Newly discovered oil in Kenya presents an important challenge. If proven commercially viable, the oil windfall could help to finance growth and development. Or, in country that ranks near the bottom of Transparency International’s Corruption Perceptions Index, it could be plundered and squandered. As Paul Collier suggests in a recent column, the question comes down to the dynamics of the rules that govern extraction and revenues.
Because good rules for resource management exist elsewhere, Kenyan doesn’t necessarily need to reinvent the wheel. Collier points to Ghana, where the government recently adopted a rule that 30 percent of oil revenues should be saved. In Chile, a fiscal rule prevents the government from squandering copper revenues. In cases where the economy is at full-employment and the price of copper is above its long-run equilibrium (as determined by an independent entity), the Chilean government must run budget surpluses.

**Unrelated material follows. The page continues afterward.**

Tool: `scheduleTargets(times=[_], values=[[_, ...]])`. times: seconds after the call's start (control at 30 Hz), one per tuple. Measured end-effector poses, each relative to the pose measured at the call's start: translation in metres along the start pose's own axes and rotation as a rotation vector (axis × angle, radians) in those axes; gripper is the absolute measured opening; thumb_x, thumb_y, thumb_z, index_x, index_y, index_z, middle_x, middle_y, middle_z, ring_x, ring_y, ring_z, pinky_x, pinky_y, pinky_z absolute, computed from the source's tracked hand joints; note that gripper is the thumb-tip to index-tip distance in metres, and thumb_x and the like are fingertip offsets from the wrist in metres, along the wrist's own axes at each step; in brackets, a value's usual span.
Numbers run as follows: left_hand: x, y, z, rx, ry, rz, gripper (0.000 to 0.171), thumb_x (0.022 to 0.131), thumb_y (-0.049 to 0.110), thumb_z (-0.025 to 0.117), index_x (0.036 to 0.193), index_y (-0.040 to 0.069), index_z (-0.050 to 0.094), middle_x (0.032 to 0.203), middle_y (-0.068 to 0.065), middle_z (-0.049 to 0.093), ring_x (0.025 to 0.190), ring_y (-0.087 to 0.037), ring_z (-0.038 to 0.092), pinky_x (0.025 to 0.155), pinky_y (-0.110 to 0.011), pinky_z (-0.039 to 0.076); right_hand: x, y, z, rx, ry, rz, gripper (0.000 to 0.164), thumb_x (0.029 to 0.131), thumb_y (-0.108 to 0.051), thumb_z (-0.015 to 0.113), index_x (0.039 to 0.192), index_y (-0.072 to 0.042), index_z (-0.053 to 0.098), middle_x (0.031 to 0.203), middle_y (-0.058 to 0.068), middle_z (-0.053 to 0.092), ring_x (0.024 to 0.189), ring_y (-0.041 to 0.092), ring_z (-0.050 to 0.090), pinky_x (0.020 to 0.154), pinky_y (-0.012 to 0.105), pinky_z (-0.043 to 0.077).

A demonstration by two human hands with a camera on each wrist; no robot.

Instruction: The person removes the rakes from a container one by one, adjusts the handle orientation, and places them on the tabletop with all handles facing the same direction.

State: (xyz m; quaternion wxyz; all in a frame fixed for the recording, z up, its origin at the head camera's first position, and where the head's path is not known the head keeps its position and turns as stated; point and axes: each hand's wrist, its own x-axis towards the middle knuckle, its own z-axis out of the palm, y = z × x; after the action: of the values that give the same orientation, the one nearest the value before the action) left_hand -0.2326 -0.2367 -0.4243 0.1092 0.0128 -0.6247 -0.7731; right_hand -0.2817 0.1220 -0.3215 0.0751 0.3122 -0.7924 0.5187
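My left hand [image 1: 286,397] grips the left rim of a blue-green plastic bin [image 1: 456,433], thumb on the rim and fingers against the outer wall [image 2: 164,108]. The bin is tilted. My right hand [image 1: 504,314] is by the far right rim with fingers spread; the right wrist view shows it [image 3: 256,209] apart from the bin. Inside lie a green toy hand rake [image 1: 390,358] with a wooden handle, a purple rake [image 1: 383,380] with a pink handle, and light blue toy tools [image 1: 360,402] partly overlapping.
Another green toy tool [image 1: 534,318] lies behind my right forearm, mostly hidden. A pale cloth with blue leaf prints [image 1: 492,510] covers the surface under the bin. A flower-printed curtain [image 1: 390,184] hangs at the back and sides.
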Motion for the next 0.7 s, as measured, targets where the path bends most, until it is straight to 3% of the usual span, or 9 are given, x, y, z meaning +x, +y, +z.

Yet, prudent rules are only as effective as their enforcement. Collier uses central banking to illustrate this point. A rule mandating price level stability is unlikely to be effective without an independent central bank that can enforce it. Without an independent central bank, a country runs the risk of politicizing monetary policy and unleashing damaging inflation. Without independent institutions to manage resource extraction and revenues, countries run a higher risk of squandering or plundering their natural wealth.
Though important, both good rules and independent oversight could potentially be undone by irresponsible government. To prevent their undoing, Collier points to the critical importance of support from underlying social norms. Most Kenyans will already agree that using oil wealth to drive growth and development is the right thing to do, but people must also strongly believe that the newly adopted rules and oversight are the right way to do it.
Collier suggests three ways to align social norms with responsible resource management: top-down leadership, bottom-up pressure, and messaging from external mediators such as journalists, NGOs, and think-tanks. If social norms are well-aligned with responsible management, would-be squanderers will have a much more difficult time of undoing effective, future-oriented rules and oversight. The challenge in Kenya or other resource rich countries will be pulling formal rules, enforcement, and social norms together in a cohesive manner.